In offline speech recognition, you define the vocabulary that you want your app to be able to recognize. This is called a language model or grammar (you can read more about these options in the OELanguageModelGenerator documentation). A good vocabulary size for an offline speech recognition app on the iPhone, iPod or iPad is between 10 and 500 words. Add the following to your implementation (the .m file): Under the @implementation keyword at the top:
#import <OpenEars/OELanguageModelGenerator.h>

2

In the method where you want to create your language model (for instance your viewDidLoad method), add the following method call (replacing the placeholders like "WORD" and "A PHRASE" with actual words and phrases you want to be able to recognize):

OELanguageModelGenerator *lmGenerator = [[OELanguageModelGenerator alloc] init];

NSArray *words = [NSArray arrayWithObjects:@"WORD", @"STATEMENT", @"OTHER WORD", @"A PHRASE", nil];
NSString *name = @"NameIWantForMyLanguageModelFiles";
NSError *err = [lmGenerator generateLanguageModelFromArray:words withFilesNamed:name forAcousticModelAtPath:[OEAcousticModel pathToModel:@"AcousticModelEnglish"]]; // Change "AcousticModelEnglish" to "AcousticModelSpanish" to create a Spanish language model instead of an English one.

NSString *lmPath = nil;
NSString *dicPath = nil;
	
if(err == nil) {
		
	lmPath = [lmGenerator pathToSuccessfullyGeneratedLanguageModelWithRequestedName:@"NameIWantForMyLanguageModelFiles"];
	dicPath = [lmGenerator pathToSuccessfullyGeneratedDictionaryWithRequestedName:@"NameIWantForMyLanguageModelFiles"];
		
} else {
	NSLog(@"Error: %@",[err localizedDescription]);
}
It is a requirement to enter your words and phrases in all capital letters, since the model is generated against a dictionary in which the entries are capitalized (meaning that if the words in the array aren't capitalized, they will not match the dictionary and you will not have the widest variety of pronunciations understood for the word you are using).

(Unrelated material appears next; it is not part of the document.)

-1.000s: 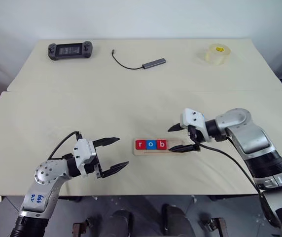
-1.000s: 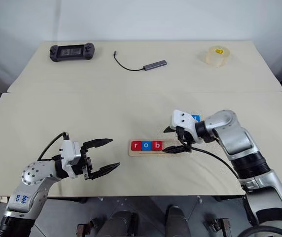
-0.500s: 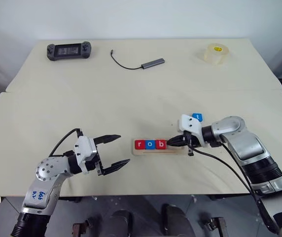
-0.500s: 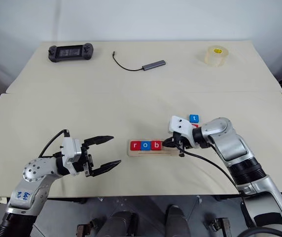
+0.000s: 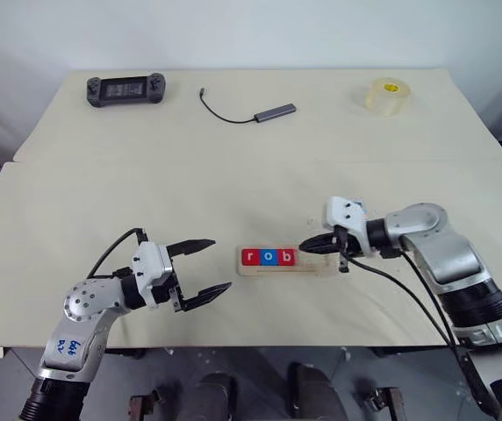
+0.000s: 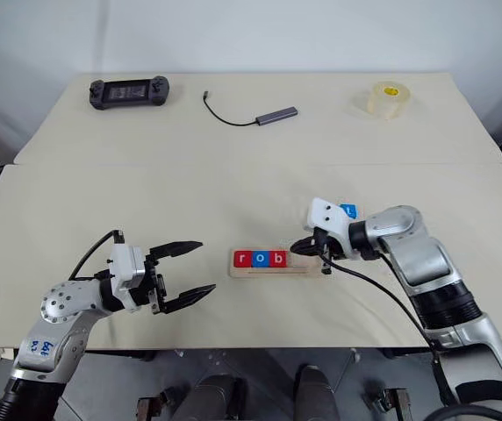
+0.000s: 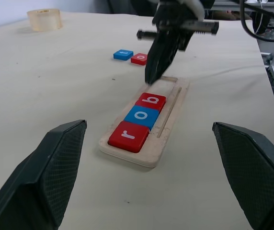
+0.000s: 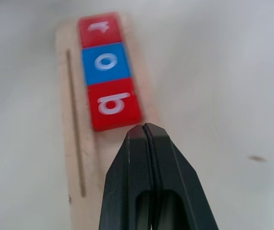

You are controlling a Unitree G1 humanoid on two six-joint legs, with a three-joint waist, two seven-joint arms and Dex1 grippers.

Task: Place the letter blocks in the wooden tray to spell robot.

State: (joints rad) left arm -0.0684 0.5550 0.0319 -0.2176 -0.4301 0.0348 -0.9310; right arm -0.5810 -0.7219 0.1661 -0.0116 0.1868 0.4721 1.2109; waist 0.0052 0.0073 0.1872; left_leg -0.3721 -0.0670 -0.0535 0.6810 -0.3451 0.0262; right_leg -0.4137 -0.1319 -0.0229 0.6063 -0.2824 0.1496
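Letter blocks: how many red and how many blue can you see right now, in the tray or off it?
Red square letter blocks: 3, r and b in the pale wooden tray, one loose on the table.
Blue square letter blocks: 2, o in the tray, one loose.
Total: 5

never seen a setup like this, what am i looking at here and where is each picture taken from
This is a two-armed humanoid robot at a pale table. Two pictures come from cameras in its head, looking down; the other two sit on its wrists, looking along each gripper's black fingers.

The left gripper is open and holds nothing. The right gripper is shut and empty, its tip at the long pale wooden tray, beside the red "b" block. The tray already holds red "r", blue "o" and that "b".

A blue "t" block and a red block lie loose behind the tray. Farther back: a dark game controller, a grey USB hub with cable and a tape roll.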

Using OEPocketsphinxController

1

To use OEPocketsphinxController, the class which performs speech recognition, you need a language model and a phonetic dictionary for it. These files define which words OEPocketsphinxController is capable of recognizing. We just created them above by using OELanguageModelGenerator. You also need an acoustic model. OpenEars ships with an English and a Spanish acoustic model.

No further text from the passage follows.